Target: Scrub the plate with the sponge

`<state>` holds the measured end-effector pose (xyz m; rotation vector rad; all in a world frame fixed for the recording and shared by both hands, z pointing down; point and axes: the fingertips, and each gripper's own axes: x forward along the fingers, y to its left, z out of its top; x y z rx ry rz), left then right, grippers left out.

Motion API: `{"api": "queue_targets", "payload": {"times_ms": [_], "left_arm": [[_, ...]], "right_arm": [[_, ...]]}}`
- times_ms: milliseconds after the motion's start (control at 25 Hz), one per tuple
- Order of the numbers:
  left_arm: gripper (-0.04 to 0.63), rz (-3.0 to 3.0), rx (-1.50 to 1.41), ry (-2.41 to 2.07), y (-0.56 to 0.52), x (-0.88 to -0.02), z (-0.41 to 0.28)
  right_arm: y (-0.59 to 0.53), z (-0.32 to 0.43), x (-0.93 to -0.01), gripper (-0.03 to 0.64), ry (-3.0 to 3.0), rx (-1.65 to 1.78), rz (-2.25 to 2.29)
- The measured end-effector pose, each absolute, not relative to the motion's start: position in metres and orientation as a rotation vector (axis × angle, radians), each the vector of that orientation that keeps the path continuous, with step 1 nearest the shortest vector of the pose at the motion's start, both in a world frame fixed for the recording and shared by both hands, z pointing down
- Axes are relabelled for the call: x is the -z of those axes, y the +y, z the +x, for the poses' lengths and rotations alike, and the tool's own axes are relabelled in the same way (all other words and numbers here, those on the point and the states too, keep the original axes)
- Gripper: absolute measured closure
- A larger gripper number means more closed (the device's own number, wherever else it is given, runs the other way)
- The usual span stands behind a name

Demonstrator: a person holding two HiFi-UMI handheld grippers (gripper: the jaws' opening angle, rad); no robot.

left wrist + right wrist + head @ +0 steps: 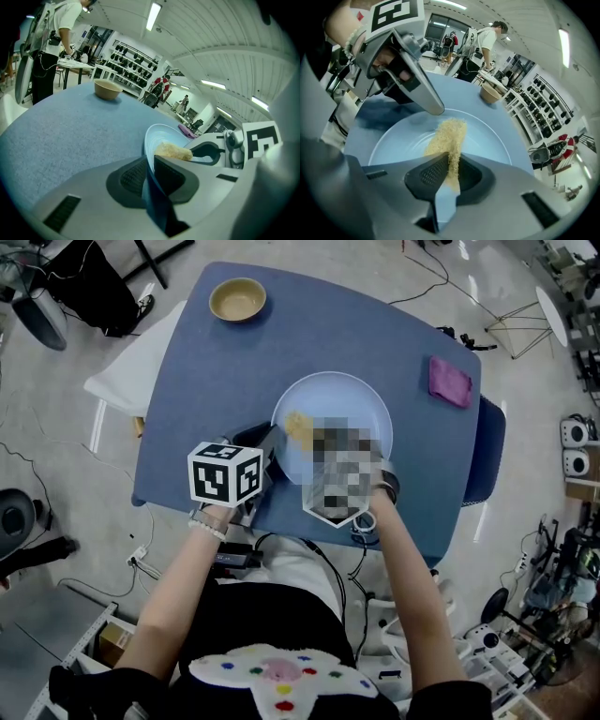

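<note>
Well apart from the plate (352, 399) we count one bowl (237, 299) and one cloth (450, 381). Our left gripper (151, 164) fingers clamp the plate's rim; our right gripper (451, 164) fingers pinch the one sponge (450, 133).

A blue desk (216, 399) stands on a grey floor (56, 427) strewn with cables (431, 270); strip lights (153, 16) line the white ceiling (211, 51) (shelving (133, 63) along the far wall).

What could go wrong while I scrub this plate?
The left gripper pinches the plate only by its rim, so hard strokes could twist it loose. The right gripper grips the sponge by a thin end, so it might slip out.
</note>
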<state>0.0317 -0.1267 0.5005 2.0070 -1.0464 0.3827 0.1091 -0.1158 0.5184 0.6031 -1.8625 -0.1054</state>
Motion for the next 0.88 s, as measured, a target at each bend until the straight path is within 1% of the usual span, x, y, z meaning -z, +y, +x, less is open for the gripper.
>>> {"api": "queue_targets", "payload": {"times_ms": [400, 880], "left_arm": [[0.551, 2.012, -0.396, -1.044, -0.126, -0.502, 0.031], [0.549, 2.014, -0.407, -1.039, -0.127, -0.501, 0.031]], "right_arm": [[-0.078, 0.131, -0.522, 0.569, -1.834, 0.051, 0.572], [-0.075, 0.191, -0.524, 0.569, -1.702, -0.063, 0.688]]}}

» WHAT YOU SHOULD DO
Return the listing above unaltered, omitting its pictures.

» REPLY TO THE EXERCISE
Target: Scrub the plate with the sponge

`<state>` holds the measured end-effector pose (xyz m; rotation vector rad; all in a world frame fixed for the recording and shared by both hands, z pointing down; point and axes: the fingertips, and each gripper's own axes: x forward along the fingers, y to its left, z out of its top; x y z rx ry rz), left then right, grippers left out.

Motion API: `{"api": "queue_targets", "payload": {"times_ms": [_], "left_arm": [[_, ...]], "right_arm": [[_, ...]]}}`
- times_ms: milliseconds after the motion's start (control at 25 Hz), one per tuple
- Order of the numbers:
  left_arm: gripper (-0.04 to 0.63), rz (-3.0 to 3.0), rx (-1.50 to 1.41), ry (-2.41 to 2.07), y (-0.56 to 0.52), x (-0.88 to -0.02), z (-0.41 to 0.28)
  right_arm: y (-0.59 to 0.53), z (-0.32 to 0.43), x (-0.93 to -0.01), gripper (-0.03 to 0.64), ry (-3.0 to 3.0), rx (-1.65 to 1.78), rz (-2.25 to 2.29)
- The measured end-effector pose, each absolute, not relative to the motion's start: position in metres and orientation as a rotation vector (axis × angle, radians), each the vector of that orientation that keeps the path continuous, with step 1 nearest the shortest vector of the pose at the motion's start, both in a world frame fixed for the recording and shared by both hands, z pointing down
- Axes are relabelled for the call: x is the -z of those axes, y the +y, z the +x, for the poses' lengths and rotations alike, and the tool's own axes are relabelled in the same way (all other words and numbers here, those on the point and the states too, keep the original axes)
- Gripper: absolute measured closure
- A larger gripper number means more closed (the device's own number, wherever else it is given, runs the other way)
- The usual span stands behind a name

Demonstrator: a person holding two HiFi-UMI handheld grippers (gripper: the jaws' opening angle, rad); no robot.

left wrist + right wrist + head @ +0 steps: 

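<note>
Well apart from the plate (352, 399) we count one bowl (237, 299) and one cloth (450, 381). Our left gripper (151, 164) fingers clamp the plate's rim; our right gripper (451, 164) fingers pinch the one sponge (450, 133).

A blue desk (216, 399) stands on a grey floor (56, 427) strewn with cables (431, 270); strip lights (153, 16) line the white ceiling (211, 51) (shelving (133, 63) along the far wall).

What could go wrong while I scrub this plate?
The left gripper pinches the plate only by its rim, so hard strokes could twist it loose. The right gripper grips the sponge by a thin end, so it might slip out.
</note>
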<state>0.0317 -0.1267 0.5005 2.0070 -1.0464 0.3827 0.1091 -0.1158 0.5184 0.6031 -1.8625 -0.1054</state>
Motion for the next 0.88 s, as measured, a target at each bend until the straight path is within 1% of the usual span, x, y, z meaning -z, +y, +x, less is open for the gripper.
>>> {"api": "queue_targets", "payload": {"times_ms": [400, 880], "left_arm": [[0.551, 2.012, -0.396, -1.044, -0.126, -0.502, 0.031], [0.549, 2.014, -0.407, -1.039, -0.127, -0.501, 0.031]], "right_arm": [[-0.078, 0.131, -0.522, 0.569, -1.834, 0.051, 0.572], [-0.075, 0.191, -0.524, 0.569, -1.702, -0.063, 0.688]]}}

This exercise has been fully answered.